I looked around my office. What a mess! Somehow things had gotten out of hand. Papers everywhere stacked high to the ceiling (well it seemed that way). And dinner? Nothing planned. I was juggling too much and one day I woke up and realized I was
OUT. OF. ORDER.
We all know God is a planner—a God of order. His creation proclaims this glorious fact. The simplest flower is complex with detail, aligned to perfection. And I believe He designed His children to be orderly in this same way. However, some of His children seem to naturally have more of this ability than others.
I am one of the others.
I’ll rework my pantry 10 times before I see the best place for everything to go. And the next day it’s in disarray again. People say I look orderly because my house may be neat when I know someone’s coming but please have mercy and don’t open a closet!
I’m a slow writer for the same reason. I may have the creative thoughts in my head but they are a bit jumbled and putting them on paper is like working a tedious puzzle. I’ll spend hours moving pieces around and around until they fit. The the end result is always oh so gratifying but my surroundings are left in chaos from lack of attention.
Because I have become somewhat disarranged, disheveled, out-of-order this year and my own efforts to correct this have left me frustrated and anxious at times, I put it on God, daily asking Him to help me find my way back to symmetry.
I have found when I have a problem and bring it to my Heavenly Father, when the time is right, He leads me down the path of resolution. And I don’t know why it should surprise me that His answers are often wrapped in a presentation of the most peculiar circumstances.
Recently has been such a time. We’ve been blessed with having family coming to stay with us for an undetermined interval.
My husband and I have been empty nesters for the better part of 7 years so some would think this an imposition—a kink in our lifestyle. But it’s actually been a divine sanction— my good fortune, for several reasons not the least of which was the answer to my prayer.
We were more than happy to open our home but I also knew with 4 adults in the house, for sanity’s sake I would have to lay out guidelines for myself (get organized).
I have to smile when I think how God’s counterintuitive ways can bring order from what might normally produce anarchy.
God knew what it would take to set my priorities straight.
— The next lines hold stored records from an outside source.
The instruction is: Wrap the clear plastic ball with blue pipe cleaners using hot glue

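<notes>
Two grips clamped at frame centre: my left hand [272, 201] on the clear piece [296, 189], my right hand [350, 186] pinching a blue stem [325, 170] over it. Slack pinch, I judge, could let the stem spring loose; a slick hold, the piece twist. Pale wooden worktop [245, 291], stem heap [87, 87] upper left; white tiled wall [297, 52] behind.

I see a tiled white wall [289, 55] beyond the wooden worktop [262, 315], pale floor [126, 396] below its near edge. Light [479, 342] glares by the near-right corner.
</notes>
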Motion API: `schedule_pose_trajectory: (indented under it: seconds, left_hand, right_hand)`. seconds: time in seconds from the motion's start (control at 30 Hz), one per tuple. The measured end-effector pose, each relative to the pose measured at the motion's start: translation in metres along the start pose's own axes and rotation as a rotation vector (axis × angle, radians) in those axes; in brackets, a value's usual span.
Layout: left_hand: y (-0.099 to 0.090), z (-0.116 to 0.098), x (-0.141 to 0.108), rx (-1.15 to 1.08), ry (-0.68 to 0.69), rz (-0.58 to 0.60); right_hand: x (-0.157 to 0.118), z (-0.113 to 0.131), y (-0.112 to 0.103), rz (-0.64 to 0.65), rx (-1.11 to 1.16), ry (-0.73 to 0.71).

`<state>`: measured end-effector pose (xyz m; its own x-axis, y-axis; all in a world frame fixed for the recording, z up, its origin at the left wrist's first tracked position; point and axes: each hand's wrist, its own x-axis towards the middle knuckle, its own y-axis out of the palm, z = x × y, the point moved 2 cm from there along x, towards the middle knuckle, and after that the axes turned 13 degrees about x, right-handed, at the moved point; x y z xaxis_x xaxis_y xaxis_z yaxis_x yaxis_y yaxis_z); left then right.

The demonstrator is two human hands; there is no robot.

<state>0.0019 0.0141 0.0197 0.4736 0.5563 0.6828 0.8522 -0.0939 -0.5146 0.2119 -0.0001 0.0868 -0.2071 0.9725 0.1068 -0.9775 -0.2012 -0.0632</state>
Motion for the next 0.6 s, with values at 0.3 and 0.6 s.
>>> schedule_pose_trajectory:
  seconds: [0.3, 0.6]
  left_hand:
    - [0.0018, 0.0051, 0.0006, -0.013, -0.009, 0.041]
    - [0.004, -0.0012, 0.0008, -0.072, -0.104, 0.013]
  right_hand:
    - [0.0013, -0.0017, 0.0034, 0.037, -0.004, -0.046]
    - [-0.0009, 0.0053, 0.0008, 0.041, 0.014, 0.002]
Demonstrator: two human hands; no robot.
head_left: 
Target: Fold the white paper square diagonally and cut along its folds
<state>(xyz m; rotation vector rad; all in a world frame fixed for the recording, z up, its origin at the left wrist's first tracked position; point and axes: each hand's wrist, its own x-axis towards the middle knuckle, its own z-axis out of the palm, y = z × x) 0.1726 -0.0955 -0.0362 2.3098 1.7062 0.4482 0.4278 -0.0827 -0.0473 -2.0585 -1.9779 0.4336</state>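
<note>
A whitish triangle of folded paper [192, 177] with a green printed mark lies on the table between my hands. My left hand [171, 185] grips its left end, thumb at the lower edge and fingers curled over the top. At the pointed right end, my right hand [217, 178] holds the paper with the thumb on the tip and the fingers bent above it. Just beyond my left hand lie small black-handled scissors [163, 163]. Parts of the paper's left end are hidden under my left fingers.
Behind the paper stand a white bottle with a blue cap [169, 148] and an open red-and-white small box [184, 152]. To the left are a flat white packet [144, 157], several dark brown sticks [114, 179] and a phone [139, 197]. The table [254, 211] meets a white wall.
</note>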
It’s fitting this breathing space would come in this season of thanks because it’s given me all the more reason to be thankful.
Thankful for family dinners I had all but forgotten how much I missed. Low key, non-hectic, enlivened with the sweetest conversations about the day.
Thankful for finally getting the clothes ironed and cleared out of the laundry room on a weekly basis making it available for other family members to use.
Thankful the mail is getting sorted and filed instead of stacking up for weeks on end.
Thankful for dishes that find their way out of the sink and into the dishwasher. For cleared counter tops. For sleepy adults groping about for their morning coffee.
And thankful for friends like you who have affirmed me in what I do with your email subscriptions and gracious comments. You mean more to me than you know. Thank you for continuing to read my posts, as they will continue to come but perhaps a little more sporadic in this season. For this I ask for your grace. This hour with family will be over too soon and I want to savor every precious moment.
Oh, and today you can probably look in my closets and not be in shock, but just not my drawers. More work to do.
“But everything should be done in a fitting and orderly way.” I Corinthians 14:40 NIV
Looking forward, pressing on and seeking God in every bump and twist in the road.